On voit par là que Platon, comme Parménide lui-même et tous les autres philosophes qui ont parlé de l’être, a toujours en vue l’être total ou l’ensemble de l’univers. Il faudrait d’ailleurs s’entendre sur la signification des mots ποιεῖν, πάσχειν, κινεῖν et κινεῖσθαι. Apelt, dans son excellente édition du Sophiste (p. 151, note 10), remarque avec beaucoup de raison que Platon n’exprime pas exactement sa véritable pensée. Il ne croit pas en réalité que ποιεῖν désigne une action véritable ou πάσχειν une passion[2]. Les Idées qu’il déclare passives et mobiles en tant qu’elles sont connues sont en réalité impassibles et immuables. Mais il se conforme ici à l’usage de la langue : il affirme que l’être est passif en tant que connu et actif en tant que connaissant, parce que les deux verbes sont l’un actif, l’autre passif, c’est-à-dire contraires.
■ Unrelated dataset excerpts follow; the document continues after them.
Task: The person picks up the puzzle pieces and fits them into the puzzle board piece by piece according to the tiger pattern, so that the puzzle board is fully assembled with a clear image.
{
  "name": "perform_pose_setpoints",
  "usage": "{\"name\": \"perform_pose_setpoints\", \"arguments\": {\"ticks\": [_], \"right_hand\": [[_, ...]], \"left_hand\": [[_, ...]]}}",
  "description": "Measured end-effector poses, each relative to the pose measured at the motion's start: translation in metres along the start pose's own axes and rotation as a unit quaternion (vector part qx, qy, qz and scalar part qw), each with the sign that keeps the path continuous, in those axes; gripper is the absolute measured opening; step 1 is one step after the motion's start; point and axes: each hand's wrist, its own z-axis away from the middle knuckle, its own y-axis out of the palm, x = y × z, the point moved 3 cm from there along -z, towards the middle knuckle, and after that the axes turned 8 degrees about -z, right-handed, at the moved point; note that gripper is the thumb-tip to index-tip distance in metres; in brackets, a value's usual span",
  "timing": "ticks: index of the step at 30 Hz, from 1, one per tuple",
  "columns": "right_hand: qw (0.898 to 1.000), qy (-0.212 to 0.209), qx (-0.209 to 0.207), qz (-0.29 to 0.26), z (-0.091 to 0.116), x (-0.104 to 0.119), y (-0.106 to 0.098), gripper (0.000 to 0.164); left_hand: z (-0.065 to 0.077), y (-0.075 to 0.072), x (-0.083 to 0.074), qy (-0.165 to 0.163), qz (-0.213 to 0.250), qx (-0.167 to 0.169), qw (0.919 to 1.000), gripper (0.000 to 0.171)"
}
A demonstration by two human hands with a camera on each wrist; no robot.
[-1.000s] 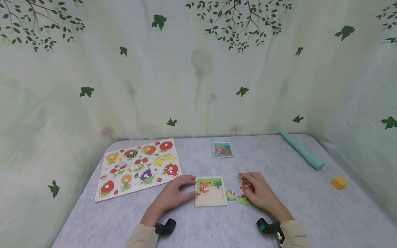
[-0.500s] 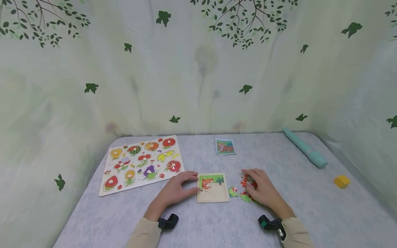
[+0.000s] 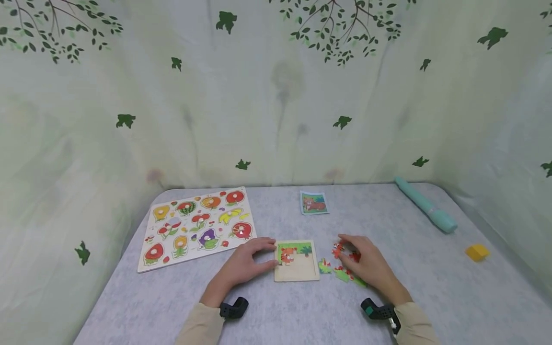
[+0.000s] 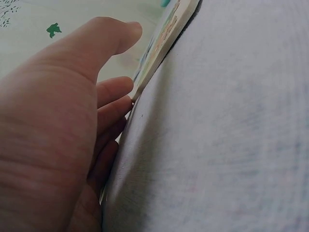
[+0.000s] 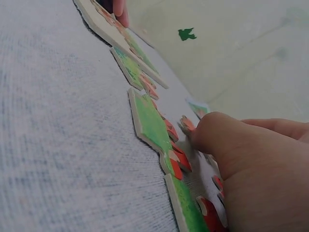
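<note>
Near the middle of the table lies a small wooden puzzle board point(image 3: 297, 273), its upper part filled with pieces showing an orange animal and greenery. My left hand point(image 3: 243, 262) rests at the board's left edge, fingers and thumb spread along it. To the right of the board, my right hand point(image 3: 366, 261) pinches a red-orange puzzle piece point(image 3: 337, 250) between thumb and fingers; in the right wrist view this puzzle piece point(image 5: 187, 124) shows at the thumb tip. Beneath and beside that hand lie several loose green and red pieces point(image 5: 149, 121), partly hidden by it.
A large fruit puzzle board point(image 3: 194, 230) lies at the left. A small picture card point(image 3: 314, 203) of an animal is at the back. A teal rolled item point(image 3: 424, 205) and a yellow block point(image 3: 477, 252) lie at the right. A leaf-print curtain point(image 3: 276, 96) hangs behind the table.
My right hand has lifted slightly and drawn a red-orange piece apart from the loose ones. The left hand stays at the board's edge. The head view has shifted a little.
</note>
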Motion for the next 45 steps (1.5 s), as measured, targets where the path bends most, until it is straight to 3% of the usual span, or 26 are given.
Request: {"name": "perform_pose_setpoints", "arguments": {"ticks": [6,32,45], "right_hand": [[1.000,0.003,0.002,-0.005,-0.001,0.001,0.001,0.053],[0.997,-0.056,-0.041,-0.042,-0.005,0.009,-0.002,0.048],[0.993,-0.091,-0.033,-0.064,-0.019,0.025,0.003,0.045]], "left_hand": [[0.001,0.000,0.000,-0.005,-0.002,0.002,1.0000,0.045],[0.000,-0.001,-0.002,-0.001,0.001,-0.008,1.0000,0.048],[0.000,0.005,-0.003,0.007,-0.068,-0.001,0.9977,0.066]]}}
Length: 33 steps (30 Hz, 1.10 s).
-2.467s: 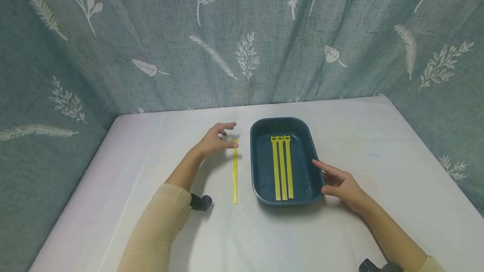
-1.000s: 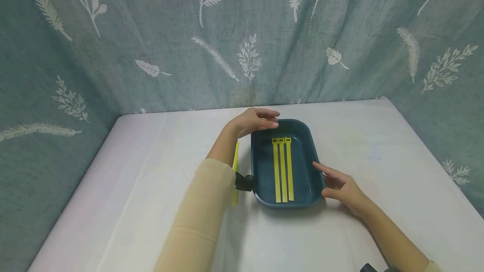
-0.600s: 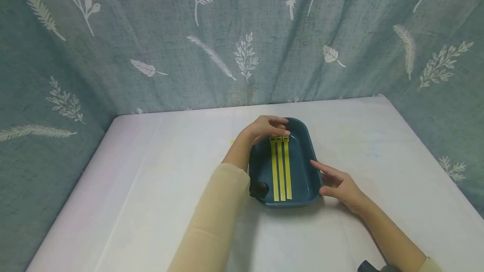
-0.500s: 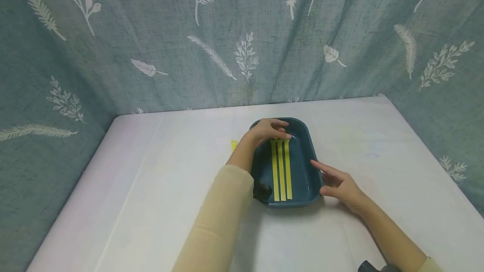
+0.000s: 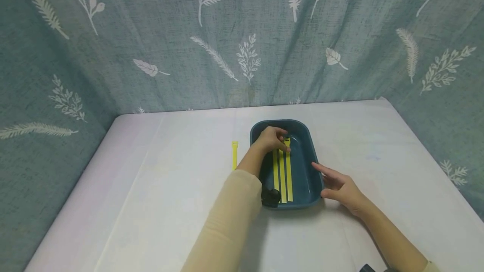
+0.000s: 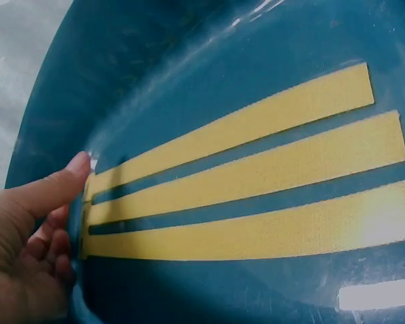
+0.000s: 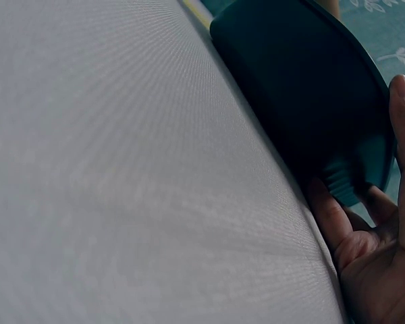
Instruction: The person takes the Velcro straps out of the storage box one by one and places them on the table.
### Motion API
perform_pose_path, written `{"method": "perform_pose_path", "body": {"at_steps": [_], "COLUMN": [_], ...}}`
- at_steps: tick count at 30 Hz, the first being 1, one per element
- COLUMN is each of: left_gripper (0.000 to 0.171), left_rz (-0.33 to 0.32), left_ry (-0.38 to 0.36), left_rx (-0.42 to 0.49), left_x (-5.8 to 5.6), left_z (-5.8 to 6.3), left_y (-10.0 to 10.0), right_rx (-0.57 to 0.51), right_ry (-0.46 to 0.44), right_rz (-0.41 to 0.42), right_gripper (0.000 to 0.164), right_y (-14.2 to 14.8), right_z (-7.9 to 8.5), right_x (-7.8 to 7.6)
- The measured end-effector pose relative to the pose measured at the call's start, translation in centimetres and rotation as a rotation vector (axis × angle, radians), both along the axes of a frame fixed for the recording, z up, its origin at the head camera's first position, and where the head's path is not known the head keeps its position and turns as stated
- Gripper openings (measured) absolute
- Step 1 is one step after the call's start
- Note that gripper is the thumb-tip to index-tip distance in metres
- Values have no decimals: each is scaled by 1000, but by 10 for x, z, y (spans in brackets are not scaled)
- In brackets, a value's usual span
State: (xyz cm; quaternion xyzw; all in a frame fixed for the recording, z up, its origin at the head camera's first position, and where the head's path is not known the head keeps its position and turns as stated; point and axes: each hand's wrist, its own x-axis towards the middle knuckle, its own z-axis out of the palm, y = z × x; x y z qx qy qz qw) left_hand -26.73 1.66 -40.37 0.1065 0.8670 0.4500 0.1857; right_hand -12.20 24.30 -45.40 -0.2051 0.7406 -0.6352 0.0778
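A dark teal plastic tray [image 5: 304, 175] sits on the white table. Three yellow hook-and-loop cable ties [image 5: 289, 179] lie side by side in it, slotted heads at the far end. My left hand [image 5: 270, 138] reaches into the tray over those heads, thumb and fingers apart. In the left wrist view its thumb [image 6: 54, 189] is close to the tie heads, and nothing is seen held. My right hand [image 5: 345, 190] touches the tray's right side, with one straight finger at the rim. From the right wrist, another finger [image 7: 331, 212] meets the outer wall.
Another yellow tie [image 5: 235, 152] lies on the table left of the tray, partly hidden by my left forearm. A leaf-patterned green curtain [image 5: 166, 45] hangs behind the table [image 5: 170, 179]. A black wrist camera [image 5: 270, 197] overhangs the tray's near left corner.
My left hand has moved right from beside the loose tie, over the tray's far rim, then toward me to the tie heads inside. My right hand has stayed at the tray's side.
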Motion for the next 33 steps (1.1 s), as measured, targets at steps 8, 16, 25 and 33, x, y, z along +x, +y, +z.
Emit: {"method": "perform_pose_path", "body": {"at_steps": [8, 16, 25, 33], "left_gripper": [67, 54, 43, 42], "left_rz": [-52, -52, -73, -122], "left_ry": [132, 184, 175, 199], "left_rx": [-352, -399, -257, -102], "left_x": [6, 8, 5, 0], "left_z": [0, -2, -6, -5], "left_y": [11, 13, 14, 15], "right_rx": [-10, -20, -31, -41], "right_ry": [-6, 2, 17, 27], "right_rz": [2, 7, 13, 31], "right_gripper": [66, 66, 65, 63], "right_y": [0, -1, -2, 0], "right_z": [-2, -1, 1, 1], "right_x": [1, 1, 1, 0]}}
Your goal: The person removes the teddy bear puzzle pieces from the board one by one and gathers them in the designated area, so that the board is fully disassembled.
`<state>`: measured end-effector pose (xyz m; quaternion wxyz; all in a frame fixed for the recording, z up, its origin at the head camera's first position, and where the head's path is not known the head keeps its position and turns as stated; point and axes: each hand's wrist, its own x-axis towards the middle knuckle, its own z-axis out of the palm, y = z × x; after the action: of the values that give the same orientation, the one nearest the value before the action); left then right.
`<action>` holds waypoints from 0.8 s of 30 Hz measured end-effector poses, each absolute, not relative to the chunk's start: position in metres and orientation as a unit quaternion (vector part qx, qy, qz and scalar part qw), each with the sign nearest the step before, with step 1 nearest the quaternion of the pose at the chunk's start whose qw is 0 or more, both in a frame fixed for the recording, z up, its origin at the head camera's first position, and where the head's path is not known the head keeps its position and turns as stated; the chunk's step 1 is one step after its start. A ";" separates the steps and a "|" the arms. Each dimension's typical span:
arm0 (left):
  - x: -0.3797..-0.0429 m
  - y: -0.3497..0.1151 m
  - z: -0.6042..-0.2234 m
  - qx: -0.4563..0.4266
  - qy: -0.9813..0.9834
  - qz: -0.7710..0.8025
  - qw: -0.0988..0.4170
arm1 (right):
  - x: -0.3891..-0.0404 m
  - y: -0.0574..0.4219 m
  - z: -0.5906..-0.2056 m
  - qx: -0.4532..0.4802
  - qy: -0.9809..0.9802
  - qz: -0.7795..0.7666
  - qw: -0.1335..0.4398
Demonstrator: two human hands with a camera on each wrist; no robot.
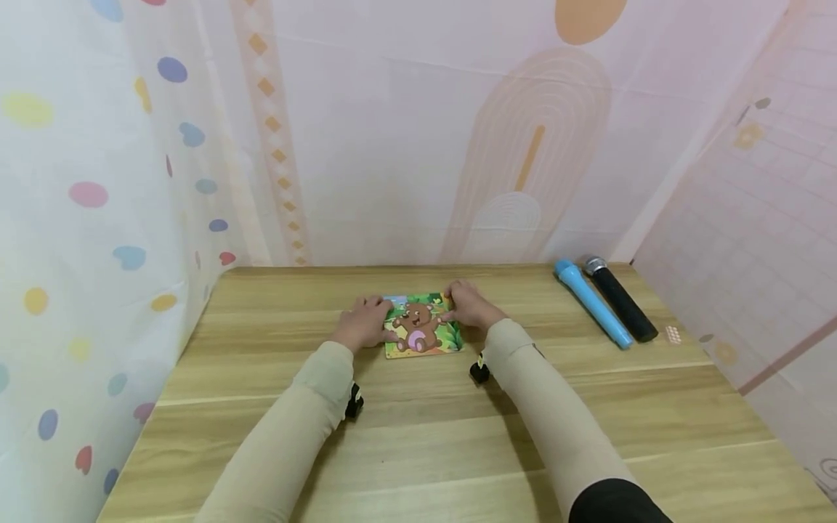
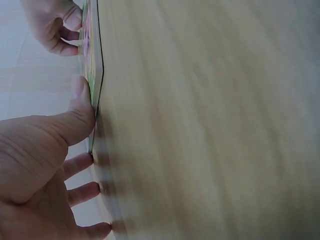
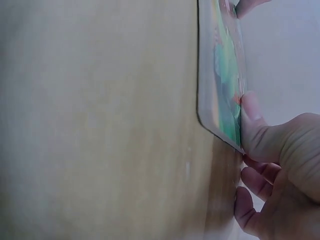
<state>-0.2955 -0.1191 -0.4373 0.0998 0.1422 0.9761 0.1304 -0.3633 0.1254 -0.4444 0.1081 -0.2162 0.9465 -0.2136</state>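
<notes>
A flat, thin picture board (image 1: 421,330) with a cartoon brown bear on a green background lies on the wooden table. My left hand (image 1: 363,324) holds its left side. In the left wrist view the left thumb (image 2: 80,107) lies along the board's edge, while the other fingertips come down at the corner and the tabletop beside it. Across from it, my right hand (image 1: 472,305) grips the right side near the far corner. The right wrist view has that thumb (image 3: 254,125) on the board's face and the other fingers curled by its edge.
Toward the back right of the wooden table (image 1: 418,436) lie a blue microphone (image 1: 593,303) and a black microphone (image 1: 620,299), side by side. A small pale dotted piece (image 1: 673,335) is near the right edge. Patterned curtains (image 1: 379,145) border the back and sides.
</notes>
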 end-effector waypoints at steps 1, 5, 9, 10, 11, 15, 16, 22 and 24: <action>-0.296 -0.119 -0.438 0.143 0.976 0.129 0.100 | -0.363 0.125 -0.443 -0.213 0.946 -0.216 0.113; -0.297 -0.118 -0.438 0.131 0.975 0.135 0.117 | -0.363 0.123 -0.441 -0.205 0.946 -0.216 0.125; -0.298 -0.114 -0.439 0.104 0.971 0.154 0.149 | -0.363 0.121 -0.441 -0.209 0.946 -0.209 0.129; -0.298 -0.112 -0.440 0.095 0.970 0.159 0.156 | -0.363 0.121 -0.441 -0.211 0.946 -0.208 0.129; -0.297 -0.111 -0.440 0.089 0.970 0.159 0.160 | -0.363 0.121 -0.441 -0.212 0.946 -0.206 0.130; -0.296 -0.109 -0.439 0.076 0.970 0.165 0.159 | -0.365 0.122 -0.441 -0.213 0.947 -0.204 0.130; -0.296 -0.108 -0.438 0.076 0.970 0.167 0.157 | -0.366 0.122 -0.441 -0.211 0.947 -0.205 0.128; -0.293 -0.105 -0.438 0.081 0.970 0.175 0.150 | -0.366 0.123 -0.440 -0.203 0.946 -0.217 0.132; -0.291 -0.105 -0.437 0.078 0.970 0.173 0.152 | -0.365 0.122 -0.440 -0.207 0.945 -0.215 0.135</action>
<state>-0.2914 -0.1049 -0.4372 0.1523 0.0783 0.9698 0.1734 -0.3652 0.1220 -0.4401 0.1353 -0.2066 0.9449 -0.2148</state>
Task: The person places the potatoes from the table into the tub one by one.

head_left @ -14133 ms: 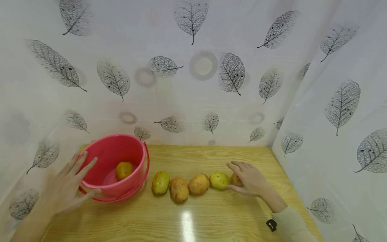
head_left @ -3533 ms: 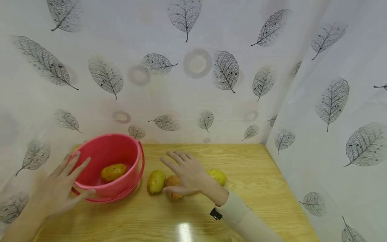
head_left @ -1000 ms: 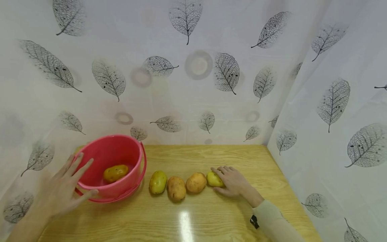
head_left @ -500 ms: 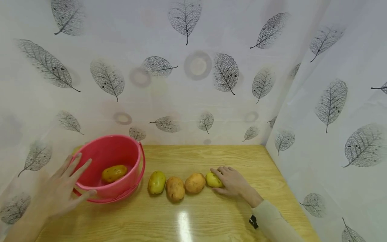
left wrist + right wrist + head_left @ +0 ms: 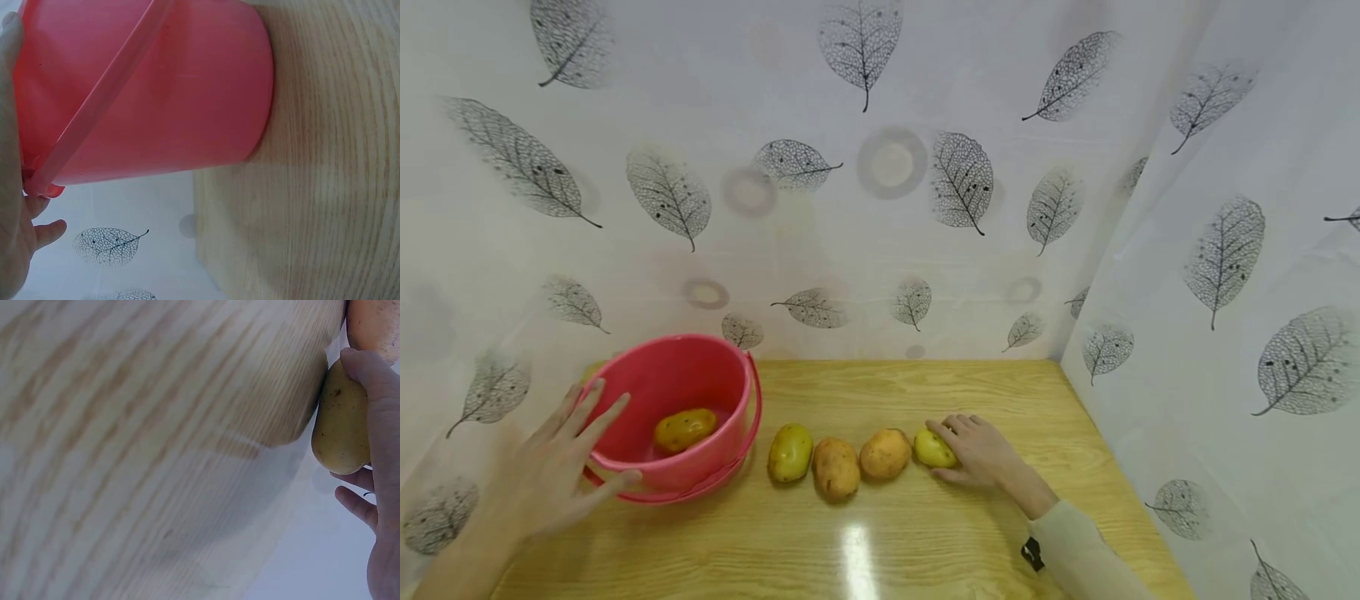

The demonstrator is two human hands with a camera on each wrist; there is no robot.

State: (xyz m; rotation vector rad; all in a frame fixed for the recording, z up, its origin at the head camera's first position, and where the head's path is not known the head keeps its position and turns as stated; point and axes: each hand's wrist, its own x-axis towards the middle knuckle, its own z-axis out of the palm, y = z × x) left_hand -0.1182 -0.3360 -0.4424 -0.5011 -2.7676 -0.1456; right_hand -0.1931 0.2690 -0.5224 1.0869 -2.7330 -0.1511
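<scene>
A pink bucket (image 5: 681, 400) stands tilted-looking at the left of the table, with at least one yellowish-brown potato (image 5: 685, 430) inside. My left hand (image 5: 553, 471) rests at its left rim, fingers straight and spread, the thumb along the near side. In the left wrist view the bucket's wall and handle (image 5: 103, 100) fill the upper left. A row of potatoes lies to the right: a greenish one (image 5: 791, 452), a brown one (image 5: 837, 469), a rounder tan one (image 5: 886, 454) and a yellow-green one (image 5: 932, 448). My right hand (image 5: 981, 450) holds this last potato between thumb and fingers.
The wooden table (image 5: 760, 550) has its back edge against a leaf-printed white curtain (image 5: 820, 242). Another curtain side (image 5: 1195, 375) runs along the right edge. The bucket's handle (image 5: 757, 417) hangs down on its right side.
Since the oldest frame, the brown potato at the row's right end has left the row, and the bucket's contents look different. My right hand moved from mid-row to the yellow-green potato, then stayed.
</scene>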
La preuve qu’il s’agit ici d’une vue toute provisoire et extérieure, c’est, indépendamment des raisons invoquées par Apelt, qu’un

  1. 249, D : τὸ πᾶν ἑστηκὸς ἀποδέχεσθαι… ὅσα ἀκίνητα καὶ κεκινημένα, τὸ ὂν τε καὶ τὸ πᾶν ξυναμφότερα λὲγειν. Ce sont à peu près les mots mêmes de Parménide : ἕν καὶ πᾶν.
  2. Des deux interprétations proposées par Apelt (Sophiste, Lipsiæ, 1877, p. 140, note 15), c’est la seconde qui nous paraît comme à lui la plus acceptable.